**Work item**
Copy out the lines of the records below, and only those lines, from the one with "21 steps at" through the one with "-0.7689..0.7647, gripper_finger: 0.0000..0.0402", exactly as they appear.

[Opening Information section]

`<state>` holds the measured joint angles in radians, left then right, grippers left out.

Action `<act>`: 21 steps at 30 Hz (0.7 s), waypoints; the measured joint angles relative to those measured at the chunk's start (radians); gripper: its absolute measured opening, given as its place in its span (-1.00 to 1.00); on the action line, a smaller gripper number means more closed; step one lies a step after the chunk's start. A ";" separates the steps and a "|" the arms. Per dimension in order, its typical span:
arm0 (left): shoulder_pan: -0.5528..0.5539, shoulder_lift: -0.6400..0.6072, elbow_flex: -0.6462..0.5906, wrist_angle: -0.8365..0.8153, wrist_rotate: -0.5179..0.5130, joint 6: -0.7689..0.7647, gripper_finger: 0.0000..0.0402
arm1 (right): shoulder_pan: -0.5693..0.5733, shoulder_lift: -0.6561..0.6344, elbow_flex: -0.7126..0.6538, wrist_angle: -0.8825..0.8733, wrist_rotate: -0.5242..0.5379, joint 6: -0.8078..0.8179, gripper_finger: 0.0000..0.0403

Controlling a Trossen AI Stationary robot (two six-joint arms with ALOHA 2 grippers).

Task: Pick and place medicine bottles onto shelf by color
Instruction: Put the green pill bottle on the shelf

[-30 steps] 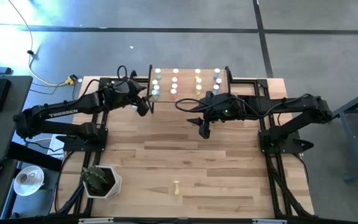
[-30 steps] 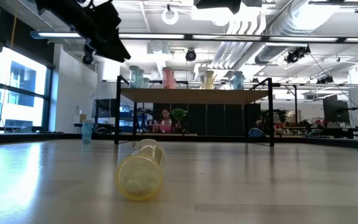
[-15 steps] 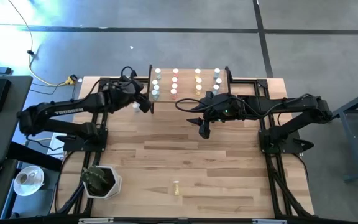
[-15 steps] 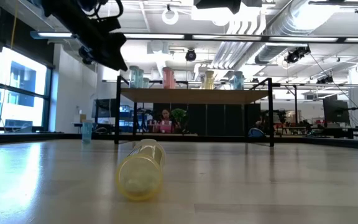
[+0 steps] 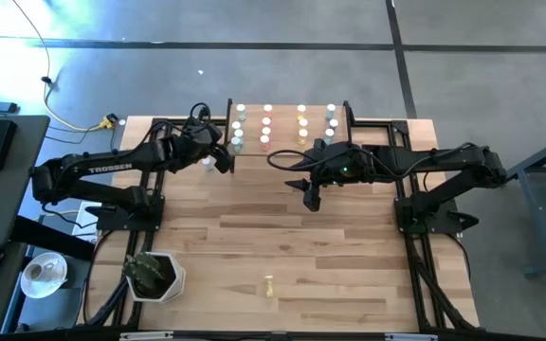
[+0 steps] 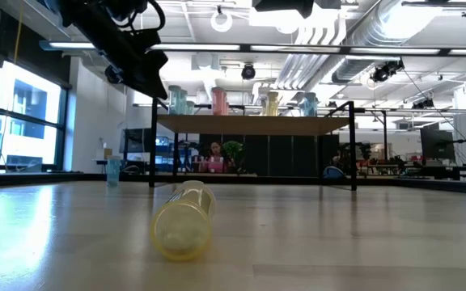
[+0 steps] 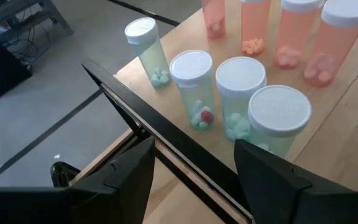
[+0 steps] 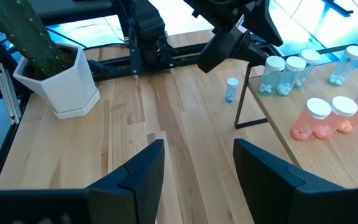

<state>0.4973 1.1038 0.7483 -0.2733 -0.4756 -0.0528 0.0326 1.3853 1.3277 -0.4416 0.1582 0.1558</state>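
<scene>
The shelf (image 5: 289, 133) stands at the table's far middle on thin black legs. Medicine bottles stand on it in rows by colour: green (image 7: 194, 87), pink (image 5: 266, 123), yellow (image 5: 301, 123) and blue (image 5: 331, 121). A yellow bottle (image 6: 183, 218) lies on its side near the table's front edge. A small blue bottle (image 8: 231, 89) stands on the table left of the shelf. My left gripper (image 5: 226, 163) hangs open by the shelf's left end, above the table and just short of the green bottles. My right gripper (image 5: 311, 199) hangs open in front of the shelf, with nothing between its fingers.
A plant in a white pot (image 5: 154, 275) stands at the table's near left corner. The shelf's black frame bar (image 7: 166, 143) runs close in front of my left gripper. Bare wood lies between the shelf and the lying yellow bottle.
My left gripper has sunk a little and swung toward the shelf's left end, staying open. The bottles have kept still.
</scene>
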 joint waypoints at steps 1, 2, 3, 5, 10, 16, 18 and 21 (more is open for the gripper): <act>0.000 0.000 0.000 0.000 0.000 0.000 0.04 | 0.000 0.000 0.000 0.000 0.000 0.000 -0.09; 0.000 0.000 0.000 0.000 0.000 0.000 0.04 | 0.000 0.000 0.000 0.000 0.000 0.000 -0.09; 0.000 0.000 0.000 0.000 0.000 0.000 0.04 | 0.000 0.000 0.000 0.000 0.000 0.000 -0.09; 0.000 0.000 0.000 0.000 0.010 0.000 0.04 | 0.000 0.000 0.000 0.000 0.000 0.000 -0.09; -0.001 0.000 0.000 0.005 0.046 0.000 0.04 | 0.000 0.000 0.000 0.000 0.000 0.000 -0.09; 0.000 0.000 0.000 0.017 0.046 0.000 0.04 | 0.000 0.000 0.000 0.000 0.000 0.000 -0.09; 0.000 0.000 0.000 0.021 0.046 0.000 0.04 | 0.000 0.000 0.000 0.000 0.000 0.000 -0.09; 0.000 0.000 0.000 0.028 0.064 0.001 0.04 | 0.000 0.000 0.000 0.000 0.000 0.000 -0.09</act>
<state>0.4973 1.1038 0.7483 -0.2453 -0.4113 -0.0523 0.0326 1.3853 1.3277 -0.4416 0.1581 0.1561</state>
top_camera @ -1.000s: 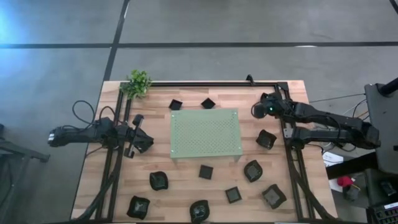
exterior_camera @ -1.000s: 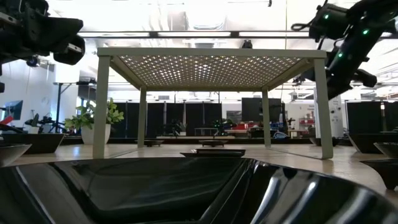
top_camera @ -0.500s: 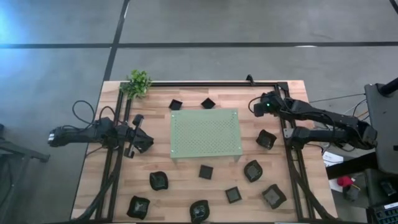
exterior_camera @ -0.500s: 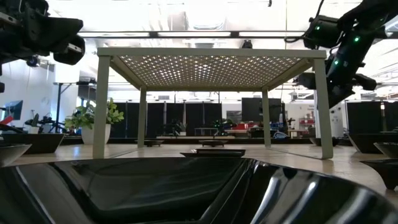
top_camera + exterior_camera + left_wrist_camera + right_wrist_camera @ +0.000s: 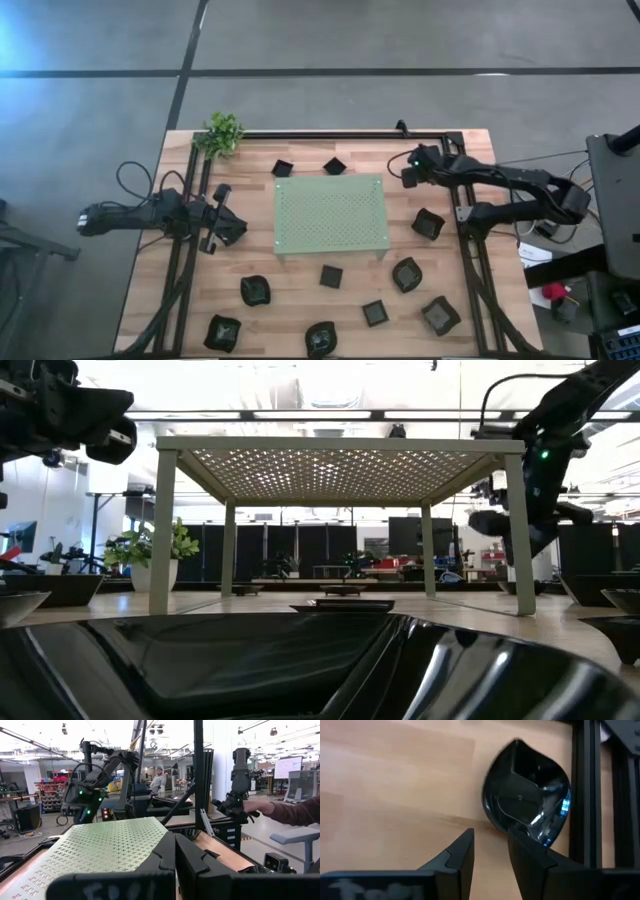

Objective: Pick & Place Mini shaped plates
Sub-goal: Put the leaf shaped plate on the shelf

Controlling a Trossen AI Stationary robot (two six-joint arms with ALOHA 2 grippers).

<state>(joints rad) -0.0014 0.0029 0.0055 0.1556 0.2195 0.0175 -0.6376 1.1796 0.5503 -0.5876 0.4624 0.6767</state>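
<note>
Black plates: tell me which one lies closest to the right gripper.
The black plate by the green mat's right edge, just in front of the right gripper; every other plate lies farther off.

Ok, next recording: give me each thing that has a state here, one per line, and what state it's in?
Left end effector: shut, empty, parked left of the mat.
Right end effector: fingers slightly apart, empty, above bare wood by the mat's far right corner.
Green perforated mat: standing on its legs, nothing on top.
Mini black plates, e.g.: all upright on the table, none held.
Leaf-shaped plate: on the table, untouched.
</note>
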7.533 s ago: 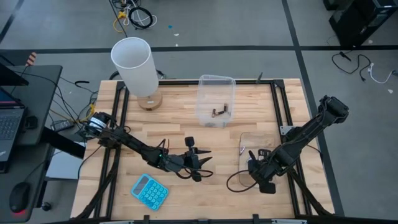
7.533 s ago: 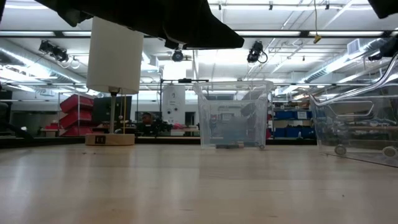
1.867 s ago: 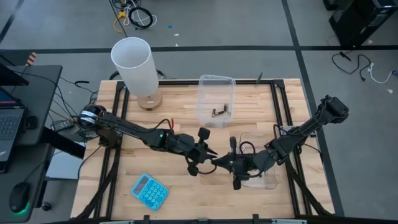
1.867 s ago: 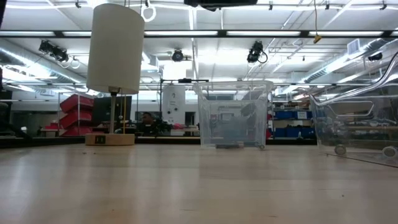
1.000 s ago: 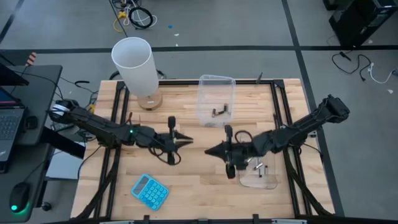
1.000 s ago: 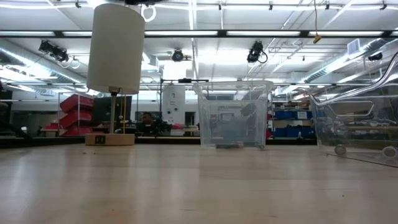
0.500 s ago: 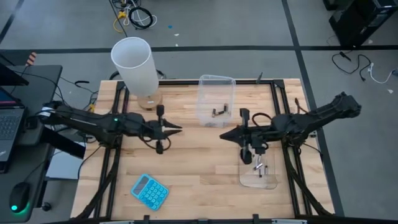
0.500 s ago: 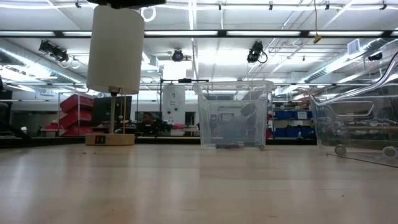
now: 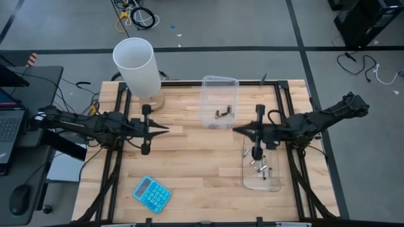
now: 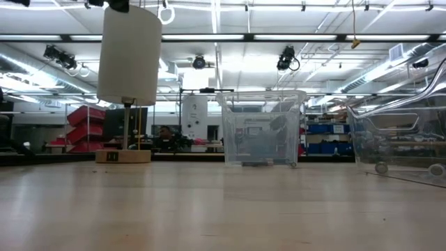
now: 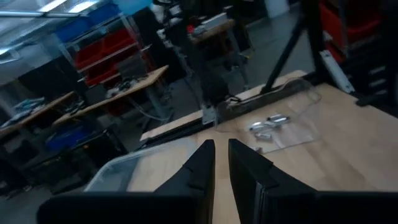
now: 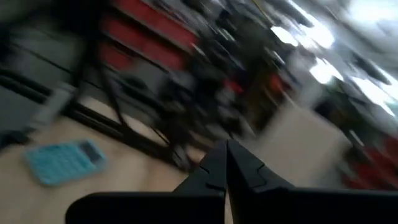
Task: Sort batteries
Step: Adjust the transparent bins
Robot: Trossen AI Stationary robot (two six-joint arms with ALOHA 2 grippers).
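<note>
The left gripper [image 9: 165, 128] has its jaws nearly closed on nothing, poised above the wooden worktop [image 9: 189, 157] near the white cylindrical lamp [image 9: 137, 66]. The right gripper [image 9: 237, 130] has its jaws clenched, also empty, beside the 2 clear plastic tubs. Small dark cylindrical batteries [image 9: 222, 113] lie in the far tub [image 9: 219, 101], silvery ones [image 9: 260, 166] in the near tub [image 9: 262, 171]. The risk I judge: a swinging arm could clip a light tub and scatter sorted cells.

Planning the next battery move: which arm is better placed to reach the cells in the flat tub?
Probably right: the right gripper hangs just beside the flat tub holding the cells; the left gripper is across the table.
</note>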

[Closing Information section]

**Result of this task**
Action `<act>`: 21 steps at 30 Hz (0.7 s), waypoints; the measured joint angles relative to those measured at the chunk's start (radians); gripper: its absolute measured opening, given as its place in its span (-1.00 to 1.00); on the action line, a smaller gripper number means more closed; step one lies a step after the chunk's start. A ";" separates the steps and a "|" the arms. Per dimension in order, its typical span:
arm0 (left): shoulder_pan: -0.5528..0.5539, shoulder_lift: -0.6400..0.6072, elbow_flex: -0.6462..0.5906, wrist_angle: -0.8365..0.8153, wrist_rotate: -0.5179..0.5130, joint 6: -0.7689..0.7647, gripper_finger: 0.0000..0.0402

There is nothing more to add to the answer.